= Moster (motion movie poster) =

Motion movie poster

A Moster, or motion poster, is a high resolution animation of an original film poster authorized by the movie's film studio. The concept was developed and the term coined by GeekNation.com.

A Moster was designed for Hard Candy, and released on GeekNation.com. It was created by Happy Trails Animation's Andy Collen and is designed to tease moviegoers into watching the film. It is based on the movie's poster, featuring Elliot Page's character, Hayley Stark, bouncing on a trap. It was commissioned by Hard Candy's studio, Lionsgate.

Mosters for Jaws, Planet Terror, Hanna, Saw IV and Angels & Demons were released later the same day on the site.

Most Mosters have a resolution of 640 x 426 pixels. However, in some cases it may have a larger resolution of 1920 x 1280. Some of the animated posters also feature Easter eggs specific to the movie.
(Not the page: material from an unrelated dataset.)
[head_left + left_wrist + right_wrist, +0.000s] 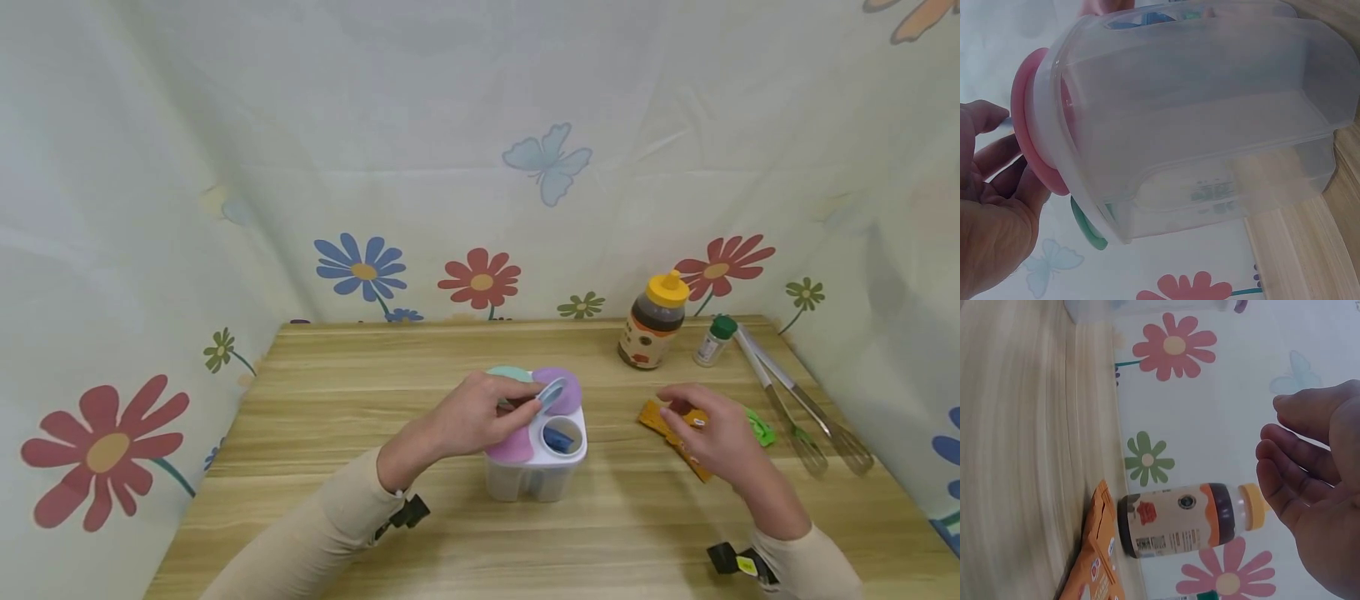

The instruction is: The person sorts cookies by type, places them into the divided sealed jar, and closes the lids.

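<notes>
At desk [315, 517] centre: four-cup seasoning container [534, 475], one lid off.
Left hand [480, 412] pinches the blue lid [551, 393] above the open cup, exposing a blue scoop [557, 438]; right hand [712, 433] hovers relaxed, empty, over an orange packet [660, 419].

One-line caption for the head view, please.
Left hand holds a blue lid above the four-compartment container; right hand hovers over an orange packet.

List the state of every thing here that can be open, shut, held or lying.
Seasoning box: upright, one compartment open.
Blue lid: lifted, pinched by the left hand.
Pink lid: shut.
Purple lid: shut.
Right hand: open, holding nothing.
Honey bottle: upright, capped.
Orange packet: lying flat.
</notes>
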Demonstrator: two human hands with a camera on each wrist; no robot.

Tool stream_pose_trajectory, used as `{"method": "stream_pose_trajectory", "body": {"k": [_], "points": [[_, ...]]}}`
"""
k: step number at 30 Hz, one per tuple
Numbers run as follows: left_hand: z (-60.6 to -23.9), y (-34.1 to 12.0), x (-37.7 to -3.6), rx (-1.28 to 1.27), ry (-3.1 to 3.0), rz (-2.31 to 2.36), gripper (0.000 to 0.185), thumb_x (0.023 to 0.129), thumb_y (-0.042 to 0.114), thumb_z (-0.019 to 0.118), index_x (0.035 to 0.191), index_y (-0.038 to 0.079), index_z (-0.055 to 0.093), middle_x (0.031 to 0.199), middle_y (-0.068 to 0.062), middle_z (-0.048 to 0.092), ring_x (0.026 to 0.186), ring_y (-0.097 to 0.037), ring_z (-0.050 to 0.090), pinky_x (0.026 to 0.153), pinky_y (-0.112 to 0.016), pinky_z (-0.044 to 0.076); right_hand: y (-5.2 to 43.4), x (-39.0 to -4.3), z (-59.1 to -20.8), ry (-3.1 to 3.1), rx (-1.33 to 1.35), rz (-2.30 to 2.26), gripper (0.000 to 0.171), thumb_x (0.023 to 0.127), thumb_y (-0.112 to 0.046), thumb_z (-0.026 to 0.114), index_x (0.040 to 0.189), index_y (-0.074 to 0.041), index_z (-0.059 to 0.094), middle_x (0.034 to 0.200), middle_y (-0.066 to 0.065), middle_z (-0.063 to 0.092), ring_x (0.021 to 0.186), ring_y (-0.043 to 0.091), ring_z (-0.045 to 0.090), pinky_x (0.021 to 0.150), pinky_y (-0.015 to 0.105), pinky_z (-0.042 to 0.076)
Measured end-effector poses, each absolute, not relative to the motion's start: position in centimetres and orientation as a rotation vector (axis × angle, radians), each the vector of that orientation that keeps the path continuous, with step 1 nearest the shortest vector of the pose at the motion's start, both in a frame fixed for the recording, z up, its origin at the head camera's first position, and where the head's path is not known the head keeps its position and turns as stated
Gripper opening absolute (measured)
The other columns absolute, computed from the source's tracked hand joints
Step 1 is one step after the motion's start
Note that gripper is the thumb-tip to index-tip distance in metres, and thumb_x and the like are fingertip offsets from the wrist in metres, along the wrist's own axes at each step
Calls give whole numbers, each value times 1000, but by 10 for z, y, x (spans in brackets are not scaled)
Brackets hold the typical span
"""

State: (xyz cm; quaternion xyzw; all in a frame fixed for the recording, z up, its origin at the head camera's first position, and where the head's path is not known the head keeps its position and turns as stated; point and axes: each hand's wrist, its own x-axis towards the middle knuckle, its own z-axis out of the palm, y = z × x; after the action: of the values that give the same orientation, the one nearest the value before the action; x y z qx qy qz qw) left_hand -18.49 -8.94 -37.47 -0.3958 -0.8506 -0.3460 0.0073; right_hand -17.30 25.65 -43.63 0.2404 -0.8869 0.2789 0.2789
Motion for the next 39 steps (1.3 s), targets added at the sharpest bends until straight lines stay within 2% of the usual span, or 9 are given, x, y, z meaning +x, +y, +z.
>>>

Mosters also must partly or fully use elements of the original movie poster it is based on and can only take place within the poster, it cannot use live action from the movie, must be under 20 seconds and must end with the same still image of the original poster. They are also designed to give moviegoers a teaser with regards to the movie

Other movies that have used motion movie posters as part of their marketing campaigns include the 2010 remake A Nightmare on Elm Street, Martha Marcy May Marlene, Now You See Me, The Wolverine, the 2013 remake of Carrie, and for the TV series American Horror Story.